VIP staff accused of stealing millions
At last count, an employee of Dore Holdings, a junket operator with a room at the Wynn Macau, reportedly absconded with millions in revenues from the resort’s VIP room. Wynn Resorts says the theft has nothing to do with the integrity of its operations or that of Dore Holdings. But Wynn shares have taken a hit from the widely publicized scandal.
In a note cited by the Financial Times, Daiwa Capital Markets said staff at Dore Holdings “allegedly fled with between HKD200 million and HKD2 billion (US$258 million).” The latter figured was later revised, and the missing funds apparently total about $43 million.
Wynn spokesman Michael Weaver said the “current reported concerns … have no direct financial impact on Wynn Macau.” But shares of the company dropped by 3.55 percent on the news, to their lowest level since mid-2010, according to the Macau Daily Times.
A similar incident took place in April 2014 when an agent with VIP room operator Kimren took off with between HKD8 billion and HKD10 billion, “creating a situation that allegedly scared away some of the investors who provided financing to junkets,” the Daily Times suggested.
Daiwa analyst Jamie Soo concurred, saying, “As a whole, the junket segment never recovered from this liquidity squeeze. We are already seeing signs of this today, with individuals purportedly rushing to the junket (Dore) in an attempt to withdraw funds.”
For more than a year, Macau’s casinos and VIP junkets have been reeling from a drop-off in business, due largely to the Chinese government’s ongoing crackdown on corruption and money laundering. According to official figures, in 2013 there were 235 registered junkets in Macau; in the past year, more than one-fifth of them have closed. And through June, VIP turnover at Wynn Macau has declined 47 percent to HKD254 billion (US$32.8 billion). Year-to-date gaming revenue is down 36.5 percent, according to official figures through August.
Several dozen Dore Group investors staged a protest outside Wynn Macau, demanding release of their investments from the junket group.
At one point after the revelations, Bloomberg News reported, Wynn stock was down 6.8 percent. But Dore continues to operate at the resort, Wynn has said, and any impact of the theft has no direct bearing on Wynn. “Any matters related to Dore’s failure to honor withdrawal of funds requests are related to Dore’s direct financial relationships with the parties requesting such withdrawals and accounts maintained directly between Dore and such parties,” Wynn said in a statement.
Several analysts agreed that Dore’s problems are unrelated to Wynn, adding that the junket operator is small potatoes in the market. Overall, said Sterne Agee analyst David Bain, “We believe the apparent theft at Dore Group will likely only have a minor negative impact on VIP market gross gaming revenue as we see VIP softness as demand-driven, not credit-driven.” And Kenneth Fong of Credit Suisse said there was “no financial risk” to Wynn Resorts.

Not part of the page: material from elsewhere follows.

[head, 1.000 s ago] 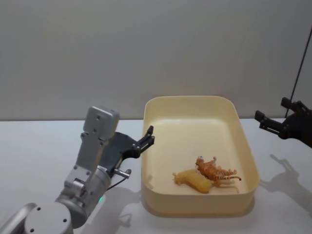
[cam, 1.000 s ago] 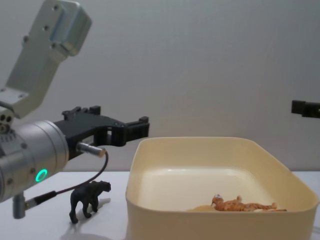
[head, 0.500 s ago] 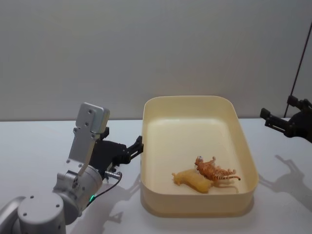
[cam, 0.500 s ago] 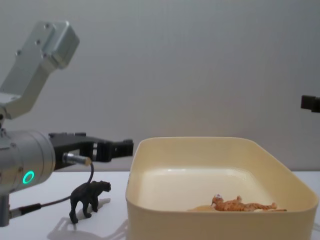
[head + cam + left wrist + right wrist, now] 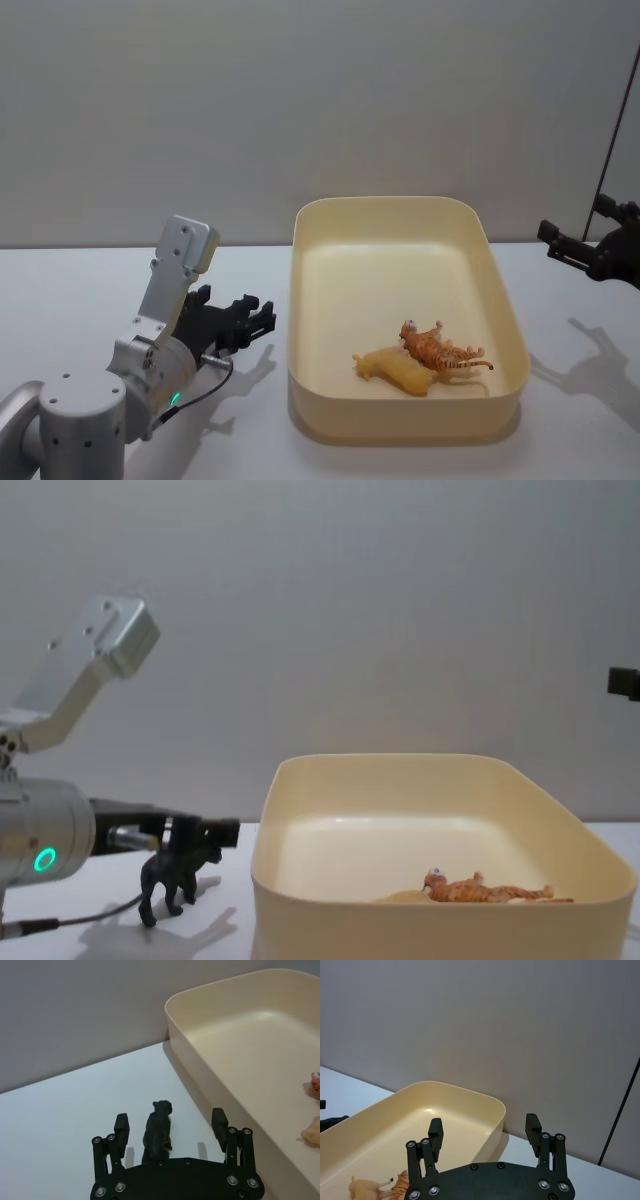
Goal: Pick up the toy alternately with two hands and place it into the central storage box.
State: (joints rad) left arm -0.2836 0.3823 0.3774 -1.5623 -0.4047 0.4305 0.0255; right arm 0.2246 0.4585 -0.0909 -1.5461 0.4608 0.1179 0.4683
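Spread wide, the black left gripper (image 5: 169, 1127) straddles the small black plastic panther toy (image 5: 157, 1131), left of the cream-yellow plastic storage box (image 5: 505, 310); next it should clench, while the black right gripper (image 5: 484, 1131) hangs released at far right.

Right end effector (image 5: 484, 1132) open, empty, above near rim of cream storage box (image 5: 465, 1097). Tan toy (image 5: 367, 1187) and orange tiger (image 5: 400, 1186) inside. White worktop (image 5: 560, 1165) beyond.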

But that does leave “two likely victims,” according to Barrons: the junket and its investors.
“The junket financial system is largely based on the Chinese system of ‘guanxi,’ which, simply put, is a relationship/trust system (i.e. somebody vouches for the trustworthiness of an individual or a company). As such, it becomes easier for fraud to be perpetrated,” the publication noted. A sell-off of shares is perhaps inevitable, according to Barrons.
According to CDC Gaming Reports, the incident prompted a call by the U.S.-based International Union of Operating Engineers for greater transparency in the junket business.

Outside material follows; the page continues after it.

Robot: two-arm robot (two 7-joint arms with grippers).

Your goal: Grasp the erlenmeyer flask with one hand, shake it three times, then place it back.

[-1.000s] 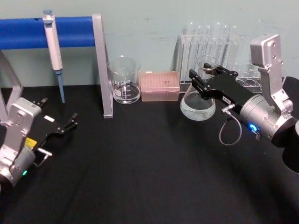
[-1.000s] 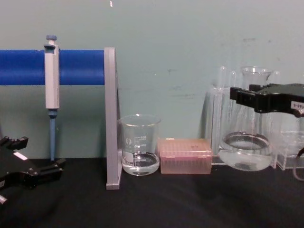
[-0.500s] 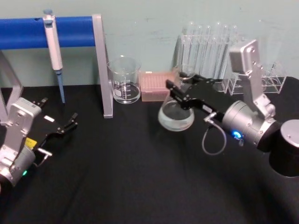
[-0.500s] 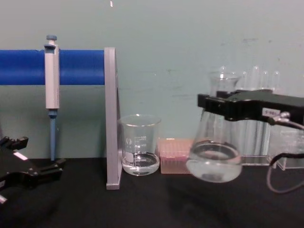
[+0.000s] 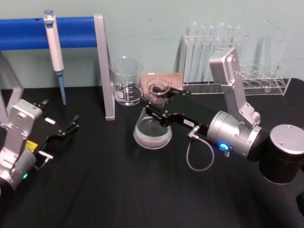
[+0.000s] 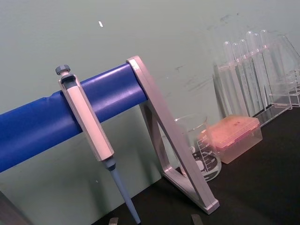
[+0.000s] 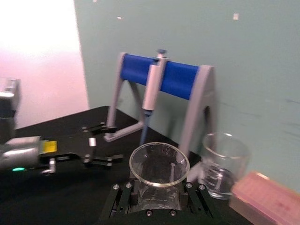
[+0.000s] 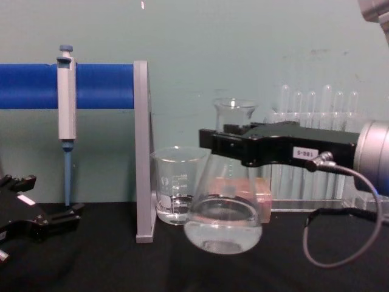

“Casinos don’t disclose to the public what junkets they’re doing business with. This lack of transparency makes it impossible right now for investors to adequately assess risk in Macau casinos,” said union representative Jeffrey Fiedler. “If the shareholding public had better information then there may not be these confused market panics like what we saw this past week.”
Meanwhile, Rob Goldstein, president and chief operating officer of Las Vegas Sands Corp., seems to have written off the whole junket industry, at least as it now operates. According to GGRAsia, Goldstein recently said the “junket model—for now—is broken. I can’t envision the VIP getting back to the full throttle of a year ago.”
He cited a number of reasons: “the AML (anti-money-laundering) situation, money movement, economics. It’s hard for me to see a catalyst to make VIP get strong again. It resides with consumer confidence and consumers’ ability to earn the cash. That’s going to take a while to rebuild.”